TASK DESCRIPTION
Go to the line containing "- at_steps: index" in the records below and print it and every following line exactly, on through the line containing "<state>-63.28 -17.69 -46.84", then stop.

DATASET EXCERPTS
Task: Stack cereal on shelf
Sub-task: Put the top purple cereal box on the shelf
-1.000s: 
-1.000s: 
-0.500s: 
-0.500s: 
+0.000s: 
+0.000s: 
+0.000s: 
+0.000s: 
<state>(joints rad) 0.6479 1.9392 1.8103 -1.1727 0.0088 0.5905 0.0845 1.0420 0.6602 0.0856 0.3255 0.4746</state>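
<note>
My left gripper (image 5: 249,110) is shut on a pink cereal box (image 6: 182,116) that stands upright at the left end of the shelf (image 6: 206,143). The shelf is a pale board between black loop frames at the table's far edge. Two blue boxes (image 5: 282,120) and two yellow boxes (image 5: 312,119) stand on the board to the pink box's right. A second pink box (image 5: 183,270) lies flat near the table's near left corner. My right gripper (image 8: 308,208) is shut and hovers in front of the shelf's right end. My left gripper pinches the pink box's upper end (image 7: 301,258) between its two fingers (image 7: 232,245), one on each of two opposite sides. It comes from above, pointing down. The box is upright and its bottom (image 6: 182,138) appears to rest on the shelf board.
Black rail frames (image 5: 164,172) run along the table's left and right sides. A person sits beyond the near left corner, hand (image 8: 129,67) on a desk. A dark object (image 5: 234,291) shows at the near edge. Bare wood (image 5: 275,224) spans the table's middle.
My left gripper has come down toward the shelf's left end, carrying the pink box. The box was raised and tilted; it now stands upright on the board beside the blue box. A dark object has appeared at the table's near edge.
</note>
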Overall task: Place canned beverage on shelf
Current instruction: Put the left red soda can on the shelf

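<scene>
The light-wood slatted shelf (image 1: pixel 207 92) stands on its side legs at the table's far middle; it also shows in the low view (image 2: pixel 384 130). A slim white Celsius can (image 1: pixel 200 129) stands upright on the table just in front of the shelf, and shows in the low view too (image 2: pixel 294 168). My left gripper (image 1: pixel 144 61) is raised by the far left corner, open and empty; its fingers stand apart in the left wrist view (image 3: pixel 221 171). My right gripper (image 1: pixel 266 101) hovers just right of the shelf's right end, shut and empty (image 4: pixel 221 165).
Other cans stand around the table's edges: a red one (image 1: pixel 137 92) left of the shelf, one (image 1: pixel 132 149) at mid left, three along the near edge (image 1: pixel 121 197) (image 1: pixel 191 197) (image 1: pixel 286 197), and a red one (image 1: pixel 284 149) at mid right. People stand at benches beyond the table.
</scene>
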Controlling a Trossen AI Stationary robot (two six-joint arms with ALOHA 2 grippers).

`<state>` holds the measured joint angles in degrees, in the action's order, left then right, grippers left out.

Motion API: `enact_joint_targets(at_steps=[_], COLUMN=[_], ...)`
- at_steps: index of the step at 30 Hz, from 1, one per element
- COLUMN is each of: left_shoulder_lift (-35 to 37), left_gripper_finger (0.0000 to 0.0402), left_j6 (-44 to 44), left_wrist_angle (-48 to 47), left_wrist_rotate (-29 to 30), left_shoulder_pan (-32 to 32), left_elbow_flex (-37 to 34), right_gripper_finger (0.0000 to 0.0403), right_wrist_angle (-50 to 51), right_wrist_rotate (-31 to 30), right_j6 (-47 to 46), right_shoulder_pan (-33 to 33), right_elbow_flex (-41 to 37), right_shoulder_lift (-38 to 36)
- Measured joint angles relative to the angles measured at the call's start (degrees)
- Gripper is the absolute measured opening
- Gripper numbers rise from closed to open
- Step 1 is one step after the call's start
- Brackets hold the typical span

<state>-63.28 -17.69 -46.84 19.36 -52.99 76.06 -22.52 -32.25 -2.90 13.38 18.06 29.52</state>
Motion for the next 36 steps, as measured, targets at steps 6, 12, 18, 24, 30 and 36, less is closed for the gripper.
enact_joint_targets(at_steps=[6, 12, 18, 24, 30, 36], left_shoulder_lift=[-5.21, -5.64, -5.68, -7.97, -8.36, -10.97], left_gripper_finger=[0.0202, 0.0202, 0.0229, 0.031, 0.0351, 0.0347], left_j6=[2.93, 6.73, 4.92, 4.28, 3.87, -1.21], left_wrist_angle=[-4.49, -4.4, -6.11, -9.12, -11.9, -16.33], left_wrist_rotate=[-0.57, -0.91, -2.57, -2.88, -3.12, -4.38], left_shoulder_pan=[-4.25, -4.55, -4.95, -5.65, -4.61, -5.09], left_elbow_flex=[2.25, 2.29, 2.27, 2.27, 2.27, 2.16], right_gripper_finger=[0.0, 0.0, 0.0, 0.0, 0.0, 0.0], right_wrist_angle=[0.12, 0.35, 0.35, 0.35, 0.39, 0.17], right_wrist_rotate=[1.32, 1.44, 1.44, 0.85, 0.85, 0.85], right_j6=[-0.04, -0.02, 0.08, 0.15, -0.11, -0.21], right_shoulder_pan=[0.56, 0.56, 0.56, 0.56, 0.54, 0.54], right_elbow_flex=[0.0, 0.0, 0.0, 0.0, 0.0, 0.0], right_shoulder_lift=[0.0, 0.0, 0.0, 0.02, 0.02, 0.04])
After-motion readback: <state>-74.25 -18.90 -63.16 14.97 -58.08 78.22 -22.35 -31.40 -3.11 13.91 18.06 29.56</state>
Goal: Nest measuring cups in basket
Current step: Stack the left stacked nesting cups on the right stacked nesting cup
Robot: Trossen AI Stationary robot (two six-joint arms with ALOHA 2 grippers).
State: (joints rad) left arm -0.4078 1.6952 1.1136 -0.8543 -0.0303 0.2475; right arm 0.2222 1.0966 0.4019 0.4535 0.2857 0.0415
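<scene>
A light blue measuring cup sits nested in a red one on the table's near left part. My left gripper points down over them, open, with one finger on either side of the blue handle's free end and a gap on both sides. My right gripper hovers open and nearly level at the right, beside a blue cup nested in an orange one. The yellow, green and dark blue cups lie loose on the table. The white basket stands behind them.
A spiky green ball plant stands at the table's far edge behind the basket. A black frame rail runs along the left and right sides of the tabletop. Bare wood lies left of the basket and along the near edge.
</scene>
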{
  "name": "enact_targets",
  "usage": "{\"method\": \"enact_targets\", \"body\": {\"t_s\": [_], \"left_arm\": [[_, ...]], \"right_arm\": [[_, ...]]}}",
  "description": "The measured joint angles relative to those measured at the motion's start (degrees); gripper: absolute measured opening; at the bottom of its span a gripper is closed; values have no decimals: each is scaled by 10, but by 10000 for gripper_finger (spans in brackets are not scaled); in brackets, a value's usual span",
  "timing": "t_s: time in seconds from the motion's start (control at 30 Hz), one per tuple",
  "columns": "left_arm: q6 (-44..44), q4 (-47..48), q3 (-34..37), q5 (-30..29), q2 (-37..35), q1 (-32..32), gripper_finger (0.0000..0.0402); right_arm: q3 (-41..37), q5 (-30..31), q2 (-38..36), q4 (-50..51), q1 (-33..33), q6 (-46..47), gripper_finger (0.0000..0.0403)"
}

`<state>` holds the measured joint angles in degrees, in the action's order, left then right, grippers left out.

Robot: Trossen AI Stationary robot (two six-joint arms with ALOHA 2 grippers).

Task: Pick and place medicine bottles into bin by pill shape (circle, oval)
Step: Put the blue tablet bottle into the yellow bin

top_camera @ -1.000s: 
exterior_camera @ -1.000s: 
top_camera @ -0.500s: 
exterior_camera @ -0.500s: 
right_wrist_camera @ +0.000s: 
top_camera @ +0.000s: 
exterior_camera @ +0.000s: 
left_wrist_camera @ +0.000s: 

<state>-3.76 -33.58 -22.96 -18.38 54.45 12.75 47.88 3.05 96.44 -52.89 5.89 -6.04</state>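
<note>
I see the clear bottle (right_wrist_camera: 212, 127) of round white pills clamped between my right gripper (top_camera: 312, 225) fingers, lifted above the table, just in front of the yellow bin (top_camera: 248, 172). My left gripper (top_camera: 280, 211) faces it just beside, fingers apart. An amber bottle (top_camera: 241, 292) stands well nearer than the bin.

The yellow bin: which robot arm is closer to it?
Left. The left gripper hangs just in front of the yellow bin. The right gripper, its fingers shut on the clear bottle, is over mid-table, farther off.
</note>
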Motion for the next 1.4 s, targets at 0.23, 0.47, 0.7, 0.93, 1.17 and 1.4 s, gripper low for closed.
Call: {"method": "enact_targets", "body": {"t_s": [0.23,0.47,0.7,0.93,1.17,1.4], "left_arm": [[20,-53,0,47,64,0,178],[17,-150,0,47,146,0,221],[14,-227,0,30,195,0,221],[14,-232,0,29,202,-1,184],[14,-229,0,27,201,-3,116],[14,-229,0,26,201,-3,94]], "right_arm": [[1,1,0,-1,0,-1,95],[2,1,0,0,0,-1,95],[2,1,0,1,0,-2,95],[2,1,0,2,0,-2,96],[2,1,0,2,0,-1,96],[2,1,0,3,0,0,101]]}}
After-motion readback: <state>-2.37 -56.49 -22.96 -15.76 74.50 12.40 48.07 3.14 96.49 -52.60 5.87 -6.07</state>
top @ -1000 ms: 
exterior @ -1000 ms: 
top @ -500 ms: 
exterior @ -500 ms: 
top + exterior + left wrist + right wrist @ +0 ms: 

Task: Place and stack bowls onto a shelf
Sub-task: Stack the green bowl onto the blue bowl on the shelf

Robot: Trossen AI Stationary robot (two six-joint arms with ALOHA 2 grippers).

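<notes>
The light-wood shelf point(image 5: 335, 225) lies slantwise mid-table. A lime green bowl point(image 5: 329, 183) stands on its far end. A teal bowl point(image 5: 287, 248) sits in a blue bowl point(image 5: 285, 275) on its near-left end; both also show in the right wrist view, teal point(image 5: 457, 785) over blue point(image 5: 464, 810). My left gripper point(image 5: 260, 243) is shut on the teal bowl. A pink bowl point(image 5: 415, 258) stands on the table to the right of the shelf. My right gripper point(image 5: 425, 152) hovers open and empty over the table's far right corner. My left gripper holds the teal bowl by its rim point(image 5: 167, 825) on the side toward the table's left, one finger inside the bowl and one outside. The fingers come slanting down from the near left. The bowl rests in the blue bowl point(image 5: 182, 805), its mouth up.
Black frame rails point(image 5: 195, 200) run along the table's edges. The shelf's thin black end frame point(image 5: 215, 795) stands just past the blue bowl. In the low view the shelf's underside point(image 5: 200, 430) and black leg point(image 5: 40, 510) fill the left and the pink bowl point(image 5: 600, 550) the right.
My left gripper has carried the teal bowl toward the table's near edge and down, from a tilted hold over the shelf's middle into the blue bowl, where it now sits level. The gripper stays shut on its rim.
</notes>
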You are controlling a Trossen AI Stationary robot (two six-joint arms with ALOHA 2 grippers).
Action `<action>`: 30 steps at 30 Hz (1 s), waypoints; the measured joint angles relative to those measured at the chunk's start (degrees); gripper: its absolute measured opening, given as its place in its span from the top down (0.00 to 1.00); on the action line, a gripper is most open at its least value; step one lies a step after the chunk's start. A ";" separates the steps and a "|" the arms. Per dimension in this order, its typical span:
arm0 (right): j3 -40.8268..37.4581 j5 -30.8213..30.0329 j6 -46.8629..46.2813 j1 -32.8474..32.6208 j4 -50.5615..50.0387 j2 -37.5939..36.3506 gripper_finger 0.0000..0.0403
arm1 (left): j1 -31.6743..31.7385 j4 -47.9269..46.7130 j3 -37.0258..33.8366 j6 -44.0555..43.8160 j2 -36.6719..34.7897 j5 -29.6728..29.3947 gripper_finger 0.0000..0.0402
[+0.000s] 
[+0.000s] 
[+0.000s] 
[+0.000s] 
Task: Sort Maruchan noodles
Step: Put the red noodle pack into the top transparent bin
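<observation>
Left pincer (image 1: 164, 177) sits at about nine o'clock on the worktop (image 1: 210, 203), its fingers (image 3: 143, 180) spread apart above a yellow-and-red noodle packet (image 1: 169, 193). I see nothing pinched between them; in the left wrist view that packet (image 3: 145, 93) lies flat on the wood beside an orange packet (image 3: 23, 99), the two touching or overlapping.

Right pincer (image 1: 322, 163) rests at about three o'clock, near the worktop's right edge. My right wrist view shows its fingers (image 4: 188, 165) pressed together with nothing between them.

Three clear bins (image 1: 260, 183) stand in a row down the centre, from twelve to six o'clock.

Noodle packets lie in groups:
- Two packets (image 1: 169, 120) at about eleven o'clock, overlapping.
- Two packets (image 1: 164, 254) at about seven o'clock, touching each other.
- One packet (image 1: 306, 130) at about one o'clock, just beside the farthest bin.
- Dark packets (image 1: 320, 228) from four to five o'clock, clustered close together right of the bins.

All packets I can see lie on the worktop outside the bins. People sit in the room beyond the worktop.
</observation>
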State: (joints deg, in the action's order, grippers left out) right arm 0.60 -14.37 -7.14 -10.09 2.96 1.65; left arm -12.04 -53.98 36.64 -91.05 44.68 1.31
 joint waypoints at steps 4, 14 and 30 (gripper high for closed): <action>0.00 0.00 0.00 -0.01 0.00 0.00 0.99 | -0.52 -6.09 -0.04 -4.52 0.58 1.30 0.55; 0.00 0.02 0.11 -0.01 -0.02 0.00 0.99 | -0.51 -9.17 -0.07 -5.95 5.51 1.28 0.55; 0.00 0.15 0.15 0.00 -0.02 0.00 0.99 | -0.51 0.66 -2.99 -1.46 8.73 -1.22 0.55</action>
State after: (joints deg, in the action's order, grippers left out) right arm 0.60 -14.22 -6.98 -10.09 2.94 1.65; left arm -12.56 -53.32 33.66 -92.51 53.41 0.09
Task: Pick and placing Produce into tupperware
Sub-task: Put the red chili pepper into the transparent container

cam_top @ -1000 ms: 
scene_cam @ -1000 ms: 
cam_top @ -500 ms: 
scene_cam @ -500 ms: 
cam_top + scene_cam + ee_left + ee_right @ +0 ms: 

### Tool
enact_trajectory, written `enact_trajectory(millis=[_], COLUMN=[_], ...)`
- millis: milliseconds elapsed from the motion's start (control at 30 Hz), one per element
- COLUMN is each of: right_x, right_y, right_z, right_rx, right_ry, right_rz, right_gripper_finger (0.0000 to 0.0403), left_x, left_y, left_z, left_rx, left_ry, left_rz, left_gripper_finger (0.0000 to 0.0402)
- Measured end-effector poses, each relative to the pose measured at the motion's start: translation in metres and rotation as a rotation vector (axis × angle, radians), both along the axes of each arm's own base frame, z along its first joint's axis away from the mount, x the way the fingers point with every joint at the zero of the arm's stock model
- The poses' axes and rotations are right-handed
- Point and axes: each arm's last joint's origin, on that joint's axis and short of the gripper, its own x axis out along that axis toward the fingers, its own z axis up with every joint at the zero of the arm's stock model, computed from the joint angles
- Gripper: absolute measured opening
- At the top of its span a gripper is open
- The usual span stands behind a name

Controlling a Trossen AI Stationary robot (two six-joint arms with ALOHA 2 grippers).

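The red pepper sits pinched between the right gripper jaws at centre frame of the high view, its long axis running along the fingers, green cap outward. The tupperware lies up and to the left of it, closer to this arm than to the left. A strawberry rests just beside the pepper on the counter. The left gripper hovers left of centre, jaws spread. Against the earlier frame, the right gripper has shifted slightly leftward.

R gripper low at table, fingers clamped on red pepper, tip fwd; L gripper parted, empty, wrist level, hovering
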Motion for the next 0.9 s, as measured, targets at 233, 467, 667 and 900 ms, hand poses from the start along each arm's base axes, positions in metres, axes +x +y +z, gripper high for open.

RESPONSE FOR THIS EXERCISE
- at_steps: index of the step at 30 Hz, from 1, one per element
- COLUMN is each of: left_shoulder_lift (-35 to 37), left_gripper_finger (0.0000 to 0.0402), left_j6 (-44 to 44), left_wrist_angle (-48 to 47), left_wrist_rotate (-29 to 30), left_shoulder_pan (-32 to 32), left_elbow_flex (-37 to 34), right_gripper_finger (0.0000 to 0.0403), right_wrist_angle (-50 to 51), right_wrist_rotate (-31 to 30), right_j6 (-47 to 46), right_shoulder_pan (-33 to 33), right_elbow_flex (-41 to 37), right_shoulder_lift (-38 to 36)
- Measured joint angles relative to the angles measured at the call's start (degrees)
- Gripper is the absolute measured opening
- Gripper numbers rise from closed to open
- Step 1 is one step after the call's start
- Brackets hold the typical span

<state>-63.28 -17.69 -46.84 19.36 -52.99 76.06 -22.52 -32.25 -2.90 13.38 18.06 29.52</state>

Nothing more is needed to finish the exercise.